Work to complete →
Print the line containing "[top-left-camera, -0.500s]" and all lines after it, unchanged, through the end of the data. Leave the pictures out.

BEGIN Data provided

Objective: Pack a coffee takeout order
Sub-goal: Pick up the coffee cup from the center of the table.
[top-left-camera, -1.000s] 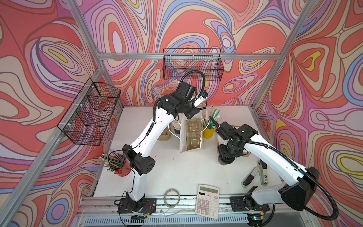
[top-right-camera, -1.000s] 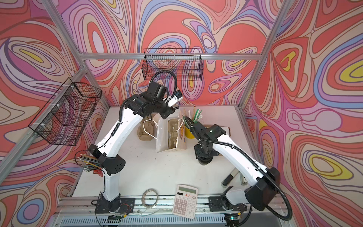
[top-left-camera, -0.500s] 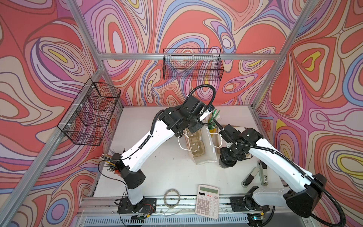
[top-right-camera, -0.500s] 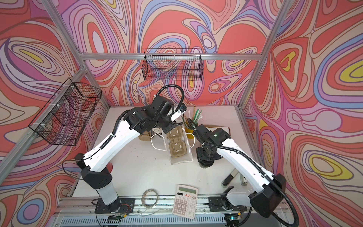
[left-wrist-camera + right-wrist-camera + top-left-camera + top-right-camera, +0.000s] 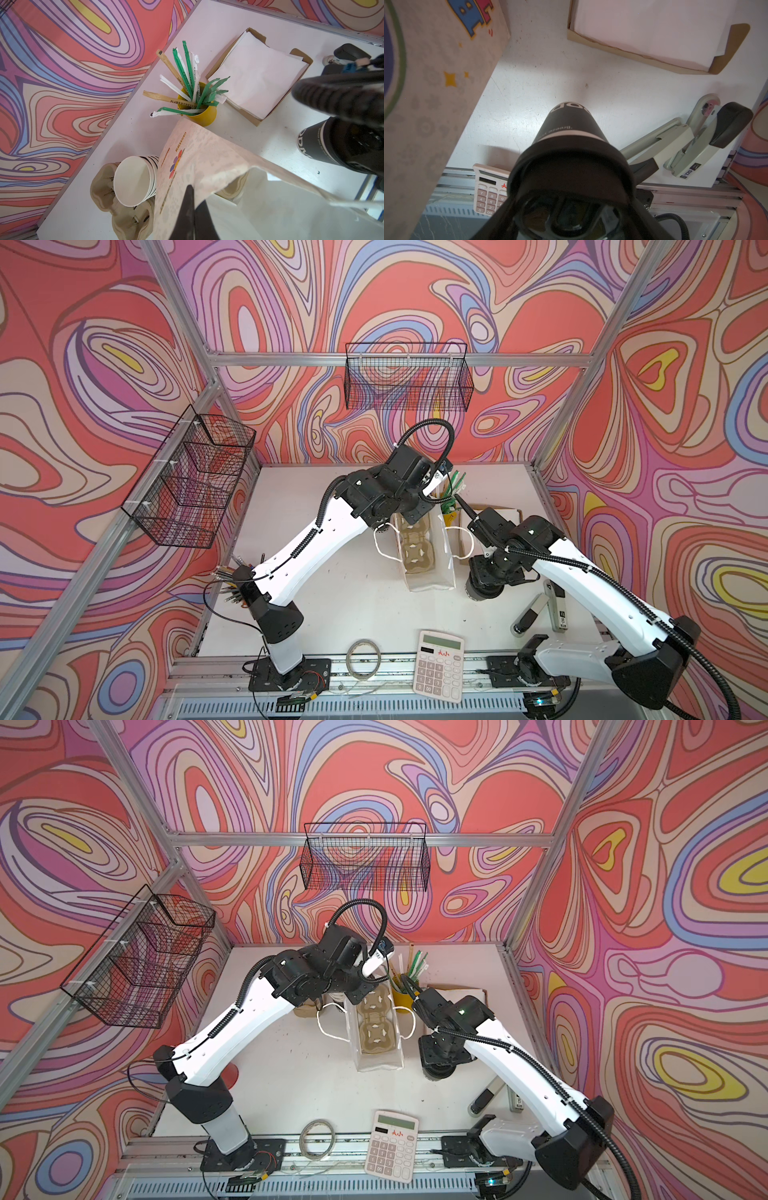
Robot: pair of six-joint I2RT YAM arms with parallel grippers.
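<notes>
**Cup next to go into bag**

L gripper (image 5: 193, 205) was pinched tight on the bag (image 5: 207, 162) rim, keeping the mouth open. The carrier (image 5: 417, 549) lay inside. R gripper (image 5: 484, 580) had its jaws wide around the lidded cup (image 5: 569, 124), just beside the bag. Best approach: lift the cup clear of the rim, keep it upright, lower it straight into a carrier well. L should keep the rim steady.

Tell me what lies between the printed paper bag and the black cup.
Nothing. Only bare white table separates the paper bag from the black cup. The right wrist view shows this most clearly.
</notes>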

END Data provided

Solution to this exercise →
[top-left-camera, -0.500s] 
[top-right-camera, -0.500s] 
[left-wrist-camera + right-wrist-camera + top-left-camera + top-right-camera, +0.000s] 
Robot: pair of six-joint I2RT YAM arms with parallel grippers.
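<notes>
**Cup next to go into bag**

L gripper (image 5: 193, 205) was pinched tight on the bag (image 5: 207, 162) rim, keeping the mouth open. The carrier (image 5: 417, 549) lay inside. R gripper (image 5: 484, 580) had its jaws wide around the lidded cup (image 5: 569, 124), just beside the bag. Best approach: lift the cup clear of the rim, keep it upright, lower it straight into a carrier well. L should keep the rim steady.

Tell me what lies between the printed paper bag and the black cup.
Nothing. Only bare white table separates the paper bag from the black cup. The right wrist view shows this most clearly.
</notes>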

The output given here is complete.